Task statement -> The answer must be a bare number: the count of lines below that contain "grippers".
▬▬▬▬▬▬▬▬▬▬
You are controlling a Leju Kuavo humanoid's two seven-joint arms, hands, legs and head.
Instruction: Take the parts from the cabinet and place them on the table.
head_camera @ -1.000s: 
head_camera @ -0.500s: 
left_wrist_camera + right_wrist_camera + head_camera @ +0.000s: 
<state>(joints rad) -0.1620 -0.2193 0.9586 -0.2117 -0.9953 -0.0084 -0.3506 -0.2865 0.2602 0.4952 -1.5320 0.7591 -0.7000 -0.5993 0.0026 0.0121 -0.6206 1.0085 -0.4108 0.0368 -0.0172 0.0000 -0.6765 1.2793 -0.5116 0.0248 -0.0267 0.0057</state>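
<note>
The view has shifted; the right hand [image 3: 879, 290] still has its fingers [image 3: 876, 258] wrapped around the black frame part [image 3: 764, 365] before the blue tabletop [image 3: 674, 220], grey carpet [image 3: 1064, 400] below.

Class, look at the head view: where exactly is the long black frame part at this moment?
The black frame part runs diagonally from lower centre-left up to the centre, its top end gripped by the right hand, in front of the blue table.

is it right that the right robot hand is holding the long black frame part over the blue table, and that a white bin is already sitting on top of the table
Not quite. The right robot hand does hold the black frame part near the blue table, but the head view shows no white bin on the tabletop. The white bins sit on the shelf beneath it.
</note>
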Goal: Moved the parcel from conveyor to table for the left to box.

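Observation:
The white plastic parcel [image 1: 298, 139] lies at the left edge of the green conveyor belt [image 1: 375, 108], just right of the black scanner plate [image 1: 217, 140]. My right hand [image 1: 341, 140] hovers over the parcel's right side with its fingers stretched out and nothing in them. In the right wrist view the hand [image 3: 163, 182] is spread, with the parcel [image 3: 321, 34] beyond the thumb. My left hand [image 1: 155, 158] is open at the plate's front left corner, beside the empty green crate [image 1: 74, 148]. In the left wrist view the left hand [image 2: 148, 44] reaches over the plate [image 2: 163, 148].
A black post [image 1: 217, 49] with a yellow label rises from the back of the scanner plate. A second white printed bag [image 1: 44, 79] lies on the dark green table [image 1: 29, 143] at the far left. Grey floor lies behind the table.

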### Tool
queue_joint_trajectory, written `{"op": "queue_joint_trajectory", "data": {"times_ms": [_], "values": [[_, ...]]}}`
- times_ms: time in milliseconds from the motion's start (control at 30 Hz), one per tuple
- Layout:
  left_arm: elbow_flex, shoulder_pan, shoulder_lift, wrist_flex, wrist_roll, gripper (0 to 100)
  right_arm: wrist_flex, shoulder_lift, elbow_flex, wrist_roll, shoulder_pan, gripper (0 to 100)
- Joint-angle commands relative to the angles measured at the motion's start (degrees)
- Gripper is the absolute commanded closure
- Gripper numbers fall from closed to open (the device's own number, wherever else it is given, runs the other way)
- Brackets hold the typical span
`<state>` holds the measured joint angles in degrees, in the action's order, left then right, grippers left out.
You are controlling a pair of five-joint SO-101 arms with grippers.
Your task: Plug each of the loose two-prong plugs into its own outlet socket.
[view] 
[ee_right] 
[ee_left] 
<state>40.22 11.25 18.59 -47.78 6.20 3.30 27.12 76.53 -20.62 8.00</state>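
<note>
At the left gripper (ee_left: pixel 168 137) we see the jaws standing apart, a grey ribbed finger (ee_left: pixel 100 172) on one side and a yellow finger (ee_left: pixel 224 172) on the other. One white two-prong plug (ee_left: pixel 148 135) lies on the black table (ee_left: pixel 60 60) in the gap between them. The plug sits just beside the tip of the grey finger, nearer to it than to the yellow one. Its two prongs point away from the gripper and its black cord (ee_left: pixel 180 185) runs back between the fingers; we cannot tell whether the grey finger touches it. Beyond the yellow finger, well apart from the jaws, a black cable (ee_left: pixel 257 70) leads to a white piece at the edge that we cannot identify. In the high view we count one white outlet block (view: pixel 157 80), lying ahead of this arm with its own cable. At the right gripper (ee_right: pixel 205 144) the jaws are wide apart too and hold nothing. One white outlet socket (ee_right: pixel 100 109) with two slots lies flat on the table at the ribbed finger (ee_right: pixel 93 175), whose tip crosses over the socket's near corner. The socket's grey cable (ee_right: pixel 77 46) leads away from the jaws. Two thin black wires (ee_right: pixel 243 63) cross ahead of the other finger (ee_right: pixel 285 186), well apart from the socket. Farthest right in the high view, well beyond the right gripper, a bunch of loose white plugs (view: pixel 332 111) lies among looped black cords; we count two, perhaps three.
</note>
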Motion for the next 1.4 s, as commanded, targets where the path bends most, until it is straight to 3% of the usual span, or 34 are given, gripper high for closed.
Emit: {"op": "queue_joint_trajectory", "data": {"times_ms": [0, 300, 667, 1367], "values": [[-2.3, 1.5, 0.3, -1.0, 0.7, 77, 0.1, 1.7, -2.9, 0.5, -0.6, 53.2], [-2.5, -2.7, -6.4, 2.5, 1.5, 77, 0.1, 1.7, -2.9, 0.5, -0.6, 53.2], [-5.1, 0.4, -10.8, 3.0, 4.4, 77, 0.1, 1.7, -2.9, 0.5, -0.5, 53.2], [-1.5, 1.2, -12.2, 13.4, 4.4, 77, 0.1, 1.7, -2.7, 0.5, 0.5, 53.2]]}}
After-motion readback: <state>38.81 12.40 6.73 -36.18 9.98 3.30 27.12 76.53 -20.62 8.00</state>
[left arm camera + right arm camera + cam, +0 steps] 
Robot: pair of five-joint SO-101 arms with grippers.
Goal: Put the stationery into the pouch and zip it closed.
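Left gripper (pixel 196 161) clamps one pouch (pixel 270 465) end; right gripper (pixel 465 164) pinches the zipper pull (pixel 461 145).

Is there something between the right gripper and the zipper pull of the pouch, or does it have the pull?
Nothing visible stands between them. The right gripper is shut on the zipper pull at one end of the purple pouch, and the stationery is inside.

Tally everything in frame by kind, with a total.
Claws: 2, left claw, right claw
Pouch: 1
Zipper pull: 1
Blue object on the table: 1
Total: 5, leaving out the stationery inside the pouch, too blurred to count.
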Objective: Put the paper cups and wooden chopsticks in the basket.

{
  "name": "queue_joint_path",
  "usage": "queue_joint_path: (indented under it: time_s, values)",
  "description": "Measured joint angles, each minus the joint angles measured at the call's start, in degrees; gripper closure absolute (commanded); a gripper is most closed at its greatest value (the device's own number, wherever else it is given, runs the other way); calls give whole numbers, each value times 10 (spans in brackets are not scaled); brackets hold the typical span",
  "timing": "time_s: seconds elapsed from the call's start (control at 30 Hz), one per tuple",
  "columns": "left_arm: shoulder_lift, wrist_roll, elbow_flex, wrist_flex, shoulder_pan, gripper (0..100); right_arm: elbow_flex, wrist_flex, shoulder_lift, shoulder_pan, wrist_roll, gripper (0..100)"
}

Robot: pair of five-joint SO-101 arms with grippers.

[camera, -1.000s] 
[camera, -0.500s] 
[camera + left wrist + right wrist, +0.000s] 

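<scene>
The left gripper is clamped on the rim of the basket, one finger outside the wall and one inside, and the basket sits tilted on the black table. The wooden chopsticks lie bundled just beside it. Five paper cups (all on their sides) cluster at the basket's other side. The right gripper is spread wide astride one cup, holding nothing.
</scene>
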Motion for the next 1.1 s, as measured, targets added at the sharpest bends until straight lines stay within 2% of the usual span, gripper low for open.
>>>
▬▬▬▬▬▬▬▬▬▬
Answer box -> 4